The problem is that Kovac approaches the situation as if Taggart reports to him even with regard to her nursing functions. Perhaps Kovac is supposed to be the administrative director of the ED in addition to chief of ED medicine. But the show has never made that distinction. Indeed, apart from some suggestions during the Eve Peyton episodes that the ED medical chief may not have authority over the ED nursing director, the show has constantly invited viewers to believe that the chief of ED medicine is automatically in charge of the whole department.

Here, Kovac chastises Taggart in terms that clearly suggest that Taggart reports directly to him: "You're a senior nurse, I expect you to know what's going on around you." (Saying Sam is "senior" does at least suggest that nurses are not identical widgets, that it takes time to learn how to be a good one.) Later, Mary suggests to Taggart that Kovac needs to lighten up, but Taggart responds: "It's his department." In fact, many EDs are managed by nurses. But we're not holding our breath for the episode in which a physician responds to a medical student's complaint about a nurse manager by saying: "It's her department." In any case, in general, a nurse manager is in charge of nursing, and physicians are in charge of physicians.
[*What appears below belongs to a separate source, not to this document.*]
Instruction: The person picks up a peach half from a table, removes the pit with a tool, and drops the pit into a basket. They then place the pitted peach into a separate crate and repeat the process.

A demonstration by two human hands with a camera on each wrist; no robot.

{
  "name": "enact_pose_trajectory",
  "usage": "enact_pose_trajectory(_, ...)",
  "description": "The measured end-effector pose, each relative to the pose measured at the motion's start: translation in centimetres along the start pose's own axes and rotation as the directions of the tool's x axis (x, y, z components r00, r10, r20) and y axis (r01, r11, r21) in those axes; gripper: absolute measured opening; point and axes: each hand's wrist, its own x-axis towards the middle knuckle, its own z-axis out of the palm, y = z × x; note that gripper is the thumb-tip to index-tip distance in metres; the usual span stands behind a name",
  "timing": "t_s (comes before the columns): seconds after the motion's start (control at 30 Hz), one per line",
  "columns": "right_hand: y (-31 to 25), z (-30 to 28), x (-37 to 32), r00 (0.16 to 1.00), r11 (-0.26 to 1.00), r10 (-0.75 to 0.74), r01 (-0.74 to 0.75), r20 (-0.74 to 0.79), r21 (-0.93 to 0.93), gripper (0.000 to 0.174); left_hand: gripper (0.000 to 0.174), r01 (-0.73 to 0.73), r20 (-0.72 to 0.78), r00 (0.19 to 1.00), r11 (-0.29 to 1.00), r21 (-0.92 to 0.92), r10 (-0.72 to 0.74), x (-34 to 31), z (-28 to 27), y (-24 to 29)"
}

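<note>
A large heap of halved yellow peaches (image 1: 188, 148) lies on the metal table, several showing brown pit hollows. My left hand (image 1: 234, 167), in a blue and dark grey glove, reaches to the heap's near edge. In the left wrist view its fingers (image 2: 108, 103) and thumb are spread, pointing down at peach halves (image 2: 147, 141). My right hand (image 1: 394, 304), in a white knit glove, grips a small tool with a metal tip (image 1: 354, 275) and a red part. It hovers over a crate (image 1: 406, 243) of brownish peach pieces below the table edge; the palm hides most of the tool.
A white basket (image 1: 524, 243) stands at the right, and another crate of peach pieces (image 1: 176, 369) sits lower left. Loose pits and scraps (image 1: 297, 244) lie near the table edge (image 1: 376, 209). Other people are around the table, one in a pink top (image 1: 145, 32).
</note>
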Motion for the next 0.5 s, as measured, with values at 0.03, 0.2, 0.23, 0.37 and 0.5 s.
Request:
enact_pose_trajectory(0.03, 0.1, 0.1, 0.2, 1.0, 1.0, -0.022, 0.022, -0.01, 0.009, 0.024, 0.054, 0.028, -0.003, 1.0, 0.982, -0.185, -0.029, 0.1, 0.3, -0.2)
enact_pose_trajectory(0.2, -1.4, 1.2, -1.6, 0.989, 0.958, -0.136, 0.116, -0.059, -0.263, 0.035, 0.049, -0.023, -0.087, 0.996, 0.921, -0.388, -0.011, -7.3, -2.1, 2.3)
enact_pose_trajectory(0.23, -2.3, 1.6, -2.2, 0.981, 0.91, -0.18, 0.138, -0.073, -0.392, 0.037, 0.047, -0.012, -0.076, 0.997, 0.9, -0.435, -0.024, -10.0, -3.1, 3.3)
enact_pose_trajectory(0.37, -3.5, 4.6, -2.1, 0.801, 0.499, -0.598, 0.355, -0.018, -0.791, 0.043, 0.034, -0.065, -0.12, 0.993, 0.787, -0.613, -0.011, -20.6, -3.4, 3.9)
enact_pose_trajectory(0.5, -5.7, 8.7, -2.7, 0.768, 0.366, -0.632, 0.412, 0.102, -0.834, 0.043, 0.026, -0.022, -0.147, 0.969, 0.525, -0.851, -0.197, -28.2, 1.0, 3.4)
Many "ER" episodes, like this one, portray nursing in a way that is significantly better than any other drama we see on television. But they still fall well short of adequate in conveying the importance and autonomy ED nurses would really have in the dramatic clinical situations they depict. As always, much of this comes back to the current structure of the Hollywood shows. There's only so much you can do to give a real sense of hospital care and drama when virtually every major character must be a physician.